• WHAT TO PRODUCE:
Set down exactly the lines of the listing below, please, beginning with the first and ending with the line that holds "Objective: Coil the".

• INFORMATION PROVIDED:
—————

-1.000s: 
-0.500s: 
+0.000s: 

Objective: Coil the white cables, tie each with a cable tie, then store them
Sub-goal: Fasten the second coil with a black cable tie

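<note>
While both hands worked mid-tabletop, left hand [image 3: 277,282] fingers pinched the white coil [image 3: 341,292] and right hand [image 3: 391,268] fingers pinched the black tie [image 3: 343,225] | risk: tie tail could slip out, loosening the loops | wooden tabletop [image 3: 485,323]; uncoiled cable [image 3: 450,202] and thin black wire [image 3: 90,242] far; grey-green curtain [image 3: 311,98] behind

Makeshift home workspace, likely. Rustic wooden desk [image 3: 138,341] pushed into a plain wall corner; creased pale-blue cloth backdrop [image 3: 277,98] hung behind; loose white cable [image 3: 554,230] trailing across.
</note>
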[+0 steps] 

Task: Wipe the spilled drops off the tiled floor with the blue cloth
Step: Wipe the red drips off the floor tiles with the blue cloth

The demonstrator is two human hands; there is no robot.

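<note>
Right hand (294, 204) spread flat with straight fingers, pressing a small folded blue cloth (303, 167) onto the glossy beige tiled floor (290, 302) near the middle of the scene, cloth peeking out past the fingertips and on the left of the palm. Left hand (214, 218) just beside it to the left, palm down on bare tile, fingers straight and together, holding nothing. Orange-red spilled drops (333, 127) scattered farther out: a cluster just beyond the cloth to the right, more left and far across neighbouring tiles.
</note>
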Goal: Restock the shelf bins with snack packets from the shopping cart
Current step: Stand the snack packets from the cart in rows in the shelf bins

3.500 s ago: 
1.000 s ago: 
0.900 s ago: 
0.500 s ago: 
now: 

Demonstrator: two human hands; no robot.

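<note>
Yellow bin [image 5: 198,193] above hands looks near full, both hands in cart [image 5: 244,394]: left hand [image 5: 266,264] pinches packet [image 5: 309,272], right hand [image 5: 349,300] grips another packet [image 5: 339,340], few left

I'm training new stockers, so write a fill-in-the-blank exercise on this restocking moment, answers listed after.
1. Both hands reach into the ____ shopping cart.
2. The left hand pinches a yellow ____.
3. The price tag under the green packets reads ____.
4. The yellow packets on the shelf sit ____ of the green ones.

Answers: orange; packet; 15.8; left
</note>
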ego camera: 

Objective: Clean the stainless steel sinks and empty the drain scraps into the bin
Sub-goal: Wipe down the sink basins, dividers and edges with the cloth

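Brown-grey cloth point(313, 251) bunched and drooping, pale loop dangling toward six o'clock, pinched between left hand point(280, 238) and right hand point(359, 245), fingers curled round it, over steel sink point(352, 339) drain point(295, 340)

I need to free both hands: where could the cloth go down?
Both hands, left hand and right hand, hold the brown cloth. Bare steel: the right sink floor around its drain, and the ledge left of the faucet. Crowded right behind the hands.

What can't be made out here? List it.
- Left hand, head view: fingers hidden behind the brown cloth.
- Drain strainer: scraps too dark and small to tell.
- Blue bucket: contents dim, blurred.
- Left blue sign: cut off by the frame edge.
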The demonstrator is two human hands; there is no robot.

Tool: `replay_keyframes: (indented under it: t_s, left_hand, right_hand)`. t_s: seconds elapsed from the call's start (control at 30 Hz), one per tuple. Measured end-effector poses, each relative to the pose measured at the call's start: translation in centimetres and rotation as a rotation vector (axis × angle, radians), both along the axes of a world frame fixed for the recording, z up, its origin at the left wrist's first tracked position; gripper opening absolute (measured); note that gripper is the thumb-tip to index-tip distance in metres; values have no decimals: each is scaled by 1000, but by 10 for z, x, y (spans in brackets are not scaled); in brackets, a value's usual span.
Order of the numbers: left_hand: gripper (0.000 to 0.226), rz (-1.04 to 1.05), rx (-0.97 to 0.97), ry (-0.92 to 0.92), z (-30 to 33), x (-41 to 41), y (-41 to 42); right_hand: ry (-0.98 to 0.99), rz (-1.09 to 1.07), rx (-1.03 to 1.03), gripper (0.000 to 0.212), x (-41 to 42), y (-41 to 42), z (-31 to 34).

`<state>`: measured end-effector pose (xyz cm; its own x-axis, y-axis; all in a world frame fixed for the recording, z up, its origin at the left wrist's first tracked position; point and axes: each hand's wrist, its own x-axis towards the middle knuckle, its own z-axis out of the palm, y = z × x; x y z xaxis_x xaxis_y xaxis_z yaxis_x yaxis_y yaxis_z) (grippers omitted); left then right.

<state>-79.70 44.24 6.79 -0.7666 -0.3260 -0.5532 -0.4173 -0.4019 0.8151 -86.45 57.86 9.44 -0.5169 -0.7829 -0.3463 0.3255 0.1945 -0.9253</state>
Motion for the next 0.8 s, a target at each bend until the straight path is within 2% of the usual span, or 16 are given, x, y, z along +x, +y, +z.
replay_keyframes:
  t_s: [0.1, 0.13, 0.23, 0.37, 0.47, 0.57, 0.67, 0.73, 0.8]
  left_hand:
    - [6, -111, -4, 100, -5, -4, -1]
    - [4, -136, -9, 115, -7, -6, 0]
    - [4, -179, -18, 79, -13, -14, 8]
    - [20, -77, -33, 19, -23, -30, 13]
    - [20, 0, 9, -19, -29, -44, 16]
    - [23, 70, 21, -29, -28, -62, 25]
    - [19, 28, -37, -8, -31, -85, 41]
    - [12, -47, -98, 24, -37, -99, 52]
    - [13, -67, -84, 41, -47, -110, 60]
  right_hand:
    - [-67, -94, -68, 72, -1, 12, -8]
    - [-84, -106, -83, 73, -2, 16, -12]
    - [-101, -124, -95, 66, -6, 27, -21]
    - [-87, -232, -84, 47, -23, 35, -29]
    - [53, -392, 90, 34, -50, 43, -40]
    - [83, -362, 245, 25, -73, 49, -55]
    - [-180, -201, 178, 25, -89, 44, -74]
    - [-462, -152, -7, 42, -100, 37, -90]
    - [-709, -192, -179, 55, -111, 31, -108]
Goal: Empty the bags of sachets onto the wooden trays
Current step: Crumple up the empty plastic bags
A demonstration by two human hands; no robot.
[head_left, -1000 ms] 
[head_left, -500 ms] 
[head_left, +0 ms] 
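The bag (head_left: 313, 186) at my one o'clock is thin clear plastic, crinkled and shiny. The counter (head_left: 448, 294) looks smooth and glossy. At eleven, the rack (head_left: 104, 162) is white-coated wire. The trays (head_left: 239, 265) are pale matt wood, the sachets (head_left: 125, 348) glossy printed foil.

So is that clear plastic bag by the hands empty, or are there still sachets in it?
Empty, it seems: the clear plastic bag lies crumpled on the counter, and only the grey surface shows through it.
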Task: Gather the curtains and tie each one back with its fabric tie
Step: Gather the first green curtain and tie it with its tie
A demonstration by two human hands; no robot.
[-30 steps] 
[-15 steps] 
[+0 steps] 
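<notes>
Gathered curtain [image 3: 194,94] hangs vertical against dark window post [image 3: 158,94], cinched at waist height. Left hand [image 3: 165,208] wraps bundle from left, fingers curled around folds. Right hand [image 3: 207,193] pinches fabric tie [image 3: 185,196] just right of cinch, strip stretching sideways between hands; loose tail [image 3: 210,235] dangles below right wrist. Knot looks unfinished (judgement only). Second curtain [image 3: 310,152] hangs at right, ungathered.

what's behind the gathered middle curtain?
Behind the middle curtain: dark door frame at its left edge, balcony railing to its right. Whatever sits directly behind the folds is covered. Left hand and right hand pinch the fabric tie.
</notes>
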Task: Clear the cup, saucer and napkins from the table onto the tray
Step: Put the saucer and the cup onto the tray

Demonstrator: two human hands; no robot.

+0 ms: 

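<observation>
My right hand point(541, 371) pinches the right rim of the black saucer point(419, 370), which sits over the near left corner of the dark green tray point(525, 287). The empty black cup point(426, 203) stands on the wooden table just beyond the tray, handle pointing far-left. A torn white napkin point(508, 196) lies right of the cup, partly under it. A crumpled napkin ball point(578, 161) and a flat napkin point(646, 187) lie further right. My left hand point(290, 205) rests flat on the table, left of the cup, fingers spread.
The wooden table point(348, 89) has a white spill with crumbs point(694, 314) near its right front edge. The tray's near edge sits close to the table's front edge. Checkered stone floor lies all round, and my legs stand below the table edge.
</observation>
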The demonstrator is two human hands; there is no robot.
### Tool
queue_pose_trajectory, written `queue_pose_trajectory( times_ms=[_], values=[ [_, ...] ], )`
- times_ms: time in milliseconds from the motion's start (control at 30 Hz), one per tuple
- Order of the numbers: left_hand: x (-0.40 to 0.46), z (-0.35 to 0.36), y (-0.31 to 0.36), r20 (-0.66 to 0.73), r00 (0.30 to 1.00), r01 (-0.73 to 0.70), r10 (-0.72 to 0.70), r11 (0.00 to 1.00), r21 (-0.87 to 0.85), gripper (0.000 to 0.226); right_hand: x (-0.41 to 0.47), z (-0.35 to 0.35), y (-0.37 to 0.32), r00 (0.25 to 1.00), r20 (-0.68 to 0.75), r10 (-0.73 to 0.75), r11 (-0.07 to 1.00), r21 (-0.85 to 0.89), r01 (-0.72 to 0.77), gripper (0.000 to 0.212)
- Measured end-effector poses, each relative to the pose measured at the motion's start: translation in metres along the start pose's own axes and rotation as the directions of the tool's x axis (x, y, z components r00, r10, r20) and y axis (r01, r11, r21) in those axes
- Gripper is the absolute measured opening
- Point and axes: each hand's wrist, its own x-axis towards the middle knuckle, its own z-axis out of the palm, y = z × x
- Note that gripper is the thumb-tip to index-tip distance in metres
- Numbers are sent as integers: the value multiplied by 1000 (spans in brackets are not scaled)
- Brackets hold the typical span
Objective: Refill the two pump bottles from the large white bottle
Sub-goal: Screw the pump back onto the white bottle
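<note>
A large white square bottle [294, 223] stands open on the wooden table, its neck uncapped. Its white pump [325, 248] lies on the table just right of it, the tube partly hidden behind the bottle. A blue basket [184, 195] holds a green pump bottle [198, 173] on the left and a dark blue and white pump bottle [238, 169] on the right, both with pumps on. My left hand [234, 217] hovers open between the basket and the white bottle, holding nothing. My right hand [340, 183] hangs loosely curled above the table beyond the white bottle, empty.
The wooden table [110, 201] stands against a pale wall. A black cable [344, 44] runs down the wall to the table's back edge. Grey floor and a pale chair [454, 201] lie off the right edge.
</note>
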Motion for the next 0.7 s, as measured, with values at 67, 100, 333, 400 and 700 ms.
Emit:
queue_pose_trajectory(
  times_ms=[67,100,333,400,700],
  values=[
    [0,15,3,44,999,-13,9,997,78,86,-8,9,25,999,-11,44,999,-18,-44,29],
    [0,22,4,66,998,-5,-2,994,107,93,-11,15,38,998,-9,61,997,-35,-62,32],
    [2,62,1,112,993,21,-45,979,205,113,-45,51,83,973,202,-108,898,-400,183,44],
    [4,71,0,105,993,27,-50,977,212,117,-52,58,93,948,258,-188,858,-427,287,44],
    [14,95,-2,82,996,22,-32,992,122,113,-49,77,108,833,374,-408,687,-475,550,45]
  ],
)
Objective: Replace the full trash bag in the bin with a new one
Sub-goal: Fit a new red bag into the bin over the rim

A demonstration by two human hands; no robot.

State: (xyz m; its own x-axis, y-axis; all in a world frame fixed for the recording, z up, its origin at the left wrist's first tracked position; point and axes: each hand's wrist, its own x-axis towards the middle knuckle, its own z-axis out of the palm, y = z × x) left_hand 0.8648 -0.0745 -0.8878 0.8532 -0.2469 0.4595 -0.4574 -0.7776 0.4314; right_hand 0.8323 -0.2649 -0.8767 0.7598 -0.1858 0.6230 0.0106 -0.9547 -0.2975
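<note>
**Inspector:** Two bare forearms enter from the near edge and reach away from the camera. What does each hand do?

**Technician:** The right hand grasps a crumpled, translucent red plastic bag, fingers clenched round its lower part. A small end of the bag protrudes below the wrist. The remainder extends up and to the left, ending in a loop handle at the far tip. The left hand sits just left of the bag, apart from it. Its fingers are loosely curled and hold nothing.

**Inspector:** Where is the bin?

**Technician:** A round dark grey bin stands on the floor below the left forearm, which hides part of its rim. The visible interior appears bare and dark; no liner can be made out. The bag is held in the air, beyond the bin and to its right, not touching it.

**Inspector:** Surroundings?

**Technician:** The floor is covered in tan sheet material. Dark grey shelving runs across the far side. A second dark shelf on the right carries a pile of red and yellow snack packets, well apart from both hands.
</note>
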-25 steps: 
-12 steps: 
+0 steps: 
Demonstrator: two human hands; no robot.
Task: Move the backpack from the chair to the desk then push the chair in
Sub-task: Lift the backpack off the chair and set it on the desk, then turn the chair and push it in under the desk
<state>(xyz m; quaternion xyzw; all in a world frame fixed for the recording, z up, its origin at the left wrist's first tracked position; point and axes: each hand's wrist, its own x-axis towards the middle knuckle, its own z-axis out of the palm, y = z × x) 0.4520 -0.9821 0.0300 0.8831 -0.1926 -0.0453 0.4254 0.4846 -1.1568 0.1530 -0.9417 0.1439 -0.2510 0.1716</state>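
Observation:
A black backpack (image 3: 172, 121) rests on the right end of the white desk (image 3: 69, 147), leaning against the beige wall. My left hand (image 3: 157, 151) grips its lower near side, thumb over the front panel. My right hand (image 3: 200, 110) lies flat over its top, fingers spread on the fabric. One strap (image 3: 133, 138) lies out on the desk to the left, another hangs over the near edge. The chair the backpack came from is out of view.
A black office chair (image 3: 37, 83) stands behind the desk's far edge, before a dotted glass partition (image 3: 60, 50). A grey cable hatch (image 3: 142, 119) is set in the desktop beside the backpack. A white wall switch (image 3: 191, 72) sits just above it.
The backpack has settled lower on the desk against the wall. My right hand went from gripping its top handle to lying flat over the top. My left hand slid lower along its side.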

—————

• ANSWER FOR THE TASK:
-1.000s: 
-0.500s: 
+0.000s: 

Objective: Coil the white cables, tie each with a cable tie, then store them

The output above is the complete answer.